■ **What to produce**
Every line below containing the word "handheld" should be found and copied.

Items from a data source
• • • •

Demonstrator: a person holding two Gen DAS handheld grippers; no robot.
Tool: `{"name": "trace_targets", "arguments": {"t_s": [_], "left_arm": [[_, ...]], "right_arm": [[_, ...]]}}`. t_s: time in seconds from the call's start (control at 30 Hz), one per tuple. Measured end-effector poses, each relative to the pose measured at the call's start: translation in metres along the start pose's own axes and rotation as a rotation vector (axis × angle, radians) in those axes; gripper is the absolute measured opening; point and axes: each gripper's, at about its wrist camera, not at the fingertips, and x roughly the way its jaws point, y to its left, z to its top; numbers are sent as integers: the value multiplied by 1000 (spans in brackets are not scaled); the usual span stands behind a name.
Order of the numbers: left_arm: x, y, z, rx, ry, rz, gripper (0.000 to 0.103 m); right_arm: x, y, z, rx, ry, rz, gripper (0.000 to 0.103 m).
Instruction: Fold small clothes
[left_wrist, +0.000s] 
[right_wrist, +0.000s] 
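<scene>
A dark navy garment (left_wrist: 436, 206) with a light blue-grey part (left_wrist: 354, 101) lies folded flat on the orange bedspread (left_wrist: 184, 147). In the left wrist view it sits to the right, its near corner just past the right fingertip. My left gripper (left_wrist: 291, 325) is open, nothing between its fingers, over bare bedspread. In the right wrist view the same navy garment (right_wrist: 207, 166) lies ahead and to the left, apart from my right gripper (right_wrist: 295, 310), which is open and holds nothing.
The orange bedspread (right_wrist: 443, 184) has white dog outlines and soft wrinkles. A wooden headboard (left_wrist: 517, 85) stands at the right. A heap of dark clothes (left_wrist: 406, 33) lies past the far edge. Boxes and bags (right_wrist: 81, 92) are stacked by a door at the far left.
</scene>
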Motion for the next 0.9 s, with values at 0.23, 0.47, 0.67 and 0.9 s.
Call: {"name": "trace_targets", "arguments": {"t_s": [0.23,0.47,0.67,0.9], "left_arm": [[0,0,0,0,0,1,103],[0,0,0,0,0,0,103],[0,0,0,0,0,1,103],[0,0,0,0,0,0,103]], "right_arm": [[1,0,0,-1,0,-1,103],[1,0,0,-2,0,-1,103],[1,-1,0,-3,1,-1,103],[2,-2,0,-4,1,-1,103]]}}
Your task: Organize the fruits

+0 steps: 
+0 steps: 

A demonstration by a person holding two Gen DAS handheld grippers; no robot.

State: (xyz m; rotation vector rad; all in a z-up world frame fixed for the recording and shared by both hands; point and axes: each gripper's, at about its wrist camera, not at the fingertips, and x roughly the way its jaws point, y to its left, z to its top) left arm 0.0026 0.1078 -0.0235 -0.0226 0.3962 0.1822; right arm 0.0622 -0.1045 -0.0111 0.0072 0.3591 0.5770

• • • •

■ **Answer section**
Demonstrator: a person holding two Gen DAS handheld grippers; no robot.
A demonstration by a person holding two Gen DAS handheld grippers; no robot.

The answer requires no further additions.